As one of the most discussed new entries in the Nike Pro collection hits the market, many young girls, as well as grown up women, are lining up to get their own Nike Pro Hijab.

 

Despite what certain newspapers have claimed, this product is about to embody a revolution. It is going to open doors, build bridges and portray the idea that outfits do not matter in sport. Opening the Nike website to find first the slogan “Time to show the world what you’ve got” and second a woman wearing a headscarf, specifically designed for practicing sport, still seems like a dream.

 

I have been wearing the hijab for almost a decade and working out without a suitable head covering is not an easy job. Some hijabs might slip forwards or backwards, others need to be pinned to your shirt and in some situations, it creates an amusing scene for passersby. Not to mention those stares telling you to take it off since it is making it so hard for you to exercise.

 

However, I have never given in and I continue to  work out in public. Why? Because I have always hated this idea present both in the East and in the West, that when you decide to cover you have to renounce certain things, such as sports. People are so unaccustomed to seeing women of religion playing sport, to the point that they think that they do not belong there.

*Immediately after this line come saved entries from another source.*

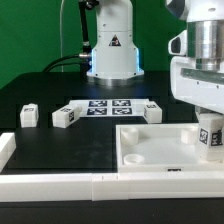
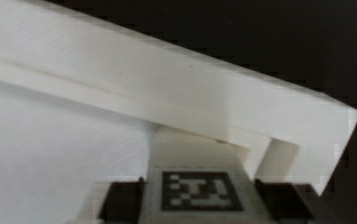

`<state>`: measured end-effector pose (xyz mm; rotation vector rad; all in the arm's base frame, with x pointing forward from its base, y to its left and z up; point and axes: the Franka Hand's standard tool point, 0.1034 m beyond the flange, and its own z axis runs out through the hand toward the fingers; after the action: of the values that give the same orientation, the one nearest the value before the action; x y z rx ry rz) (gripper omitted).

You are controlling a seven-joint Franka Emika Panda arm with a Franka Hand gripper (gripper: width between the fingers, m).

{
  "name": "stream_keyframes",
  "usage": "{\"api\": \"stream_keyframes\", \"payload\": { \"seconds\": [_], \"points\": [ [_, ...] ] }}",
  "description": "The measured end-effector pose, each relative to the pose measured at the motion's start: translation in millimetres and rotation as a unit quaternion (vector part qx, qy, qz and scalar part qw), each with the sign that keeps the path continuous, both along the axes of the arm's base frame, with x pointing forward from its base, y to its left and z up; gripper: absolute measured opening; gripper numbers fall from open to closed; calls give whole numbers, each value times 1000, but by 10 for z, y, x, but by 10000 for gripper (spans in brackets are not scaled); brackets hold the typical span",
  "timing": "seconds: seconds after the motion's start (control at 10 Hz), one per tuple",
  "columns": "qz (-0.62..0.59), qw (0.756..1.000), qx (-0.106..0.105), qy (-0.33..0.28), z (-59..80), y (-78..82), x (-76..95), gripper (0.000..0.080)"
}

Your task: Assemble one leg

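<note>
My gripper is shut on a leg, a small white block with a black-and-white tag. It holds the leg upright over the right end of the large white square panel. In the wrist view the tagged leg sits between my dark fingers, with the panel's raised white rim just beyond it. Whether the leg touches the panel I cannot tell. Three more legs lie on the black table: two at the exterior view's left and one behind the panel.
The marker board lies flat at the back centre, in front of the robot base. A low white rail runs along the table's front, with a short piece at the left edge.
</note>
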<state>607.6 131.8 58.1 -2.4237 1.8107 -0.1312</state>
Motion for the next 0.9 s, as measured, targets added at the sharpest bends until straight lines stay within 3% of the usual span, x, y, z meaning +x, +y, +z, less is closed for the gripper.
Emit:
{"api": "stream_keyframes", "payload": {
  "seconds": [0.1, 0.2, 0.3, 0.4, 0.5, 0.7, 0.9],
  "points": [
    [-45, 999, 12, 2, -1, -2, 0, 291],
    [-92, 995, 22, 4, -3, 18, -5, 352],
    [-40, 999, 15, 2, -4, 17, -5, 487],
    [-23, 1000, 12, 1, -3, 18, -5, 487],
    [49, 999, 1, -2, 0, 14, -1, 614],
    [197, 980, -23, -6, 24, 24, 29, 647],
    [352, 935, -47, 2, 38, 35, 25, 647]
  ]
}}
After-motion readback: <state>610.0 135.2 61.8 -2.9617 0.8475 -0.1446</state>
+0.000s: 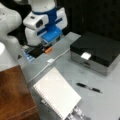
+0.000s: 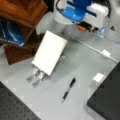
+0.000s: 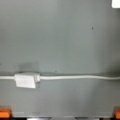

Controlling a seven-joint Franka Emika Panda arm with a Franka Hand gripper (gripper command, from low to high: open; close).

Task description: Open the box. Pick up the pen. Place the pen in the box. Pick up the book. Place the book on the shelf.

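Note:
The box (image 1: pixel 97 48) stands shut at a front view's right, black lid down, white latch (image 1: pixel 85 56) facing the table; its corner shows too (image 2: pixel 107 100). The thin black pen (image 1: pixel 88 88) (image 2: pixel 68 89) lies flat on the grey table in front of the box. The white book (image 1: pixel 56 95) (image 2: pixel 50 52) leans tilted on a silver stand. The reddish-brown shelf (image 1: pixel 13 95) (image 2: pixel 22 15) is beside the book. My gripper (image 1: pixel 46 48) (image 2: pixel 87 28) (image 3: pixel 61 113) hangs near the robot base, far from all of them, open and empty, with orange fingertips (image 3: pixel 5 113) at the wrist view's bottom corners.
A white cable with a small white block (image 1: pixel 50 60) (image 2: pixel 106 53) (image 3: pixel 25 80) runs across the table under the gripper. The silver slatted stand (image 1: pixel 77 113) (image 2: pixel 36 76) props the book. A blue item (image 2: pixel 10 33) sits inside the shelf. A black perforated mat (image 2: pixel 12 107) lies at a front view's bottom left.

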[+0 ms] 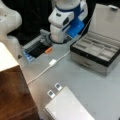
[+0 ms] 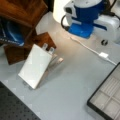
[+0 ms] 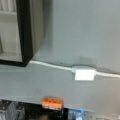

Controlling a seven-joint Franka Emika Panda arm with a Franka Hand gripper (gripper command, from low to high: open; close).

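Wood comes first at a front view's left, a dark brown wooden block [image 1: 15, 95] at the grey table [image 1: 100, 95] edge; beside it lies a white spiral notepad [image 1: 67, 107] with two small clips, flat and out of reach; a white cable with a small rectangular adapter [image 1: 52, 62] trails across the middle, slack; the gripper [image 1: 42, 41] hangs low over an orange tab [image 1: 48, 50], whether open or closed cannot be told; a grey compartment case [image 1: 96, 50] stands lid-up at right.
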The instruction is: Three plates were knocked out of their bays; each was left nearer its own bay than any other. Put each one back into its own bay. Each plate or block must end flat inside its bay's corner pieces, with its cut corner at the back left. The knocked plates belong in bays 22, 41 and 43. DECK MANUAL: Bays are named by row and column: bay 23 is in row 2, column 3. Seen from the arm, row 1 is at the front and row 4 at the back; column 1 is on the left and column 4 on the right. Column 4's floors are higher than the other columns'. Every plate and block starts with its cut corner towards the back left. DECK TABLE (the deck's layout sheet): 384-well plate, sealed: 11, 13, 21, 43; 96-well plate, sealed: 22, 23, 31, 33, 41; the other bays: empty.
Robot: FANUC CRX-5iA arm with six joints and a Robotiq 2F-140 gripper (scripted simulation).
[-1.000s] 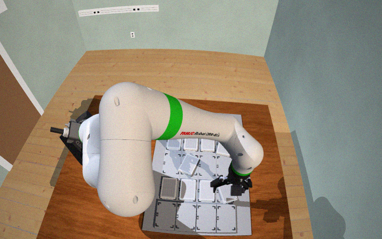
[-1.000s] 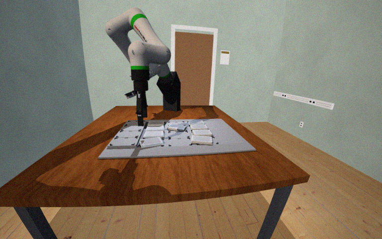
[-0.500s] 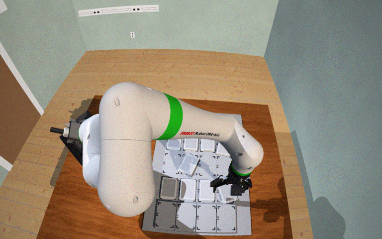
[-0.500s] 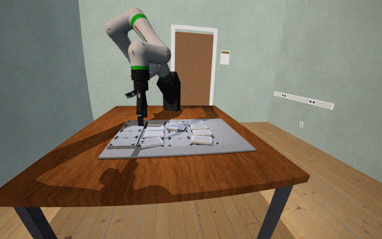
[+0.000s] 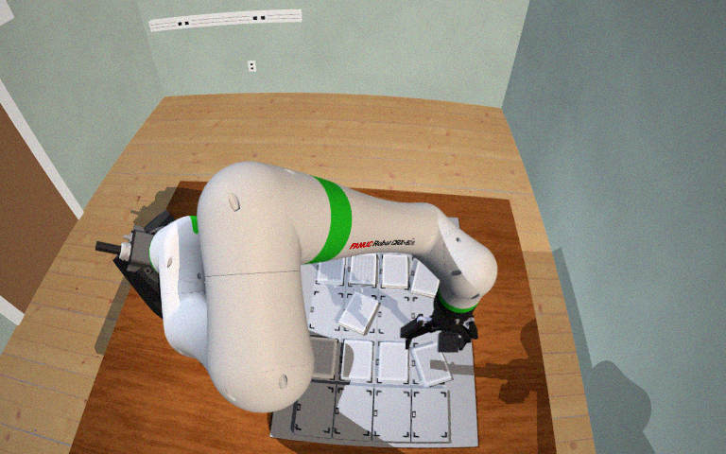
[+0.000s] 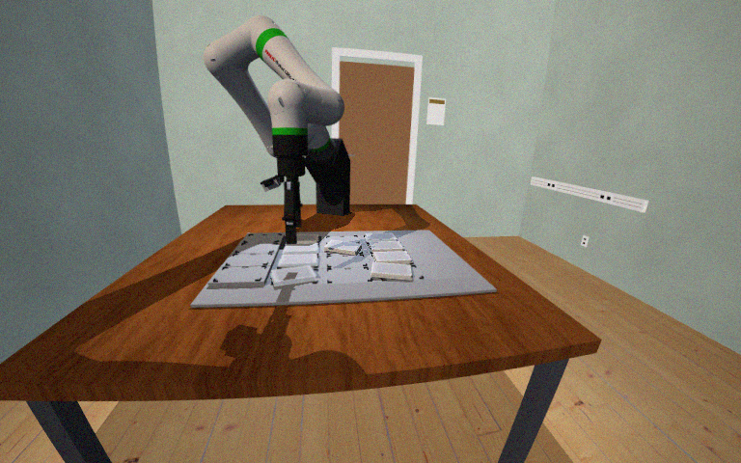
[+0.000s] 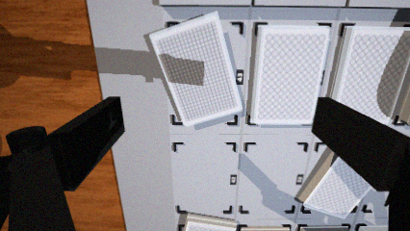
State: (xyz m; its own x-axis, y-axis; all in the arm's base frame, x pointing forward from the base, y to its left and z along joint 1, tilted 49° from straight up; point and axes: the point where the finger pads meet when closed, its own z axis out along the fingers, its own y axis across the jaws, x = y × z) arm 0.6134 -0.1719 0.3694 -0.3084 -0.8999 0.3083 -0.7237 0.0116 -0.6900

This is exactly why, when six months ago I heard that Nike was launching a hijab for sport, I was so excited that I followed the development of the product as close as possible, until it hit the market last week.

 

This is why, on December 1st, when I bought the Nike Pro Hijab, I was not buying just a piece of clothing. I was buying a revolution made in fabric, centimetres of inclusion and possibilities.

 

This new addition to the Nike Pro line is shouting to every girl out there who wants to play sports and observe her religion at the same time, that she can do so. She can show her potential to the world.

 

But most importantly it is normalising the presence of Muslim women on track fields, gyms and all the other sweaty environments you can think of, by changing the narrative into us wanting to cover and not anyone making us doing so.

 

It is the demonstration that there are no impossible dreams, for even this one has become true.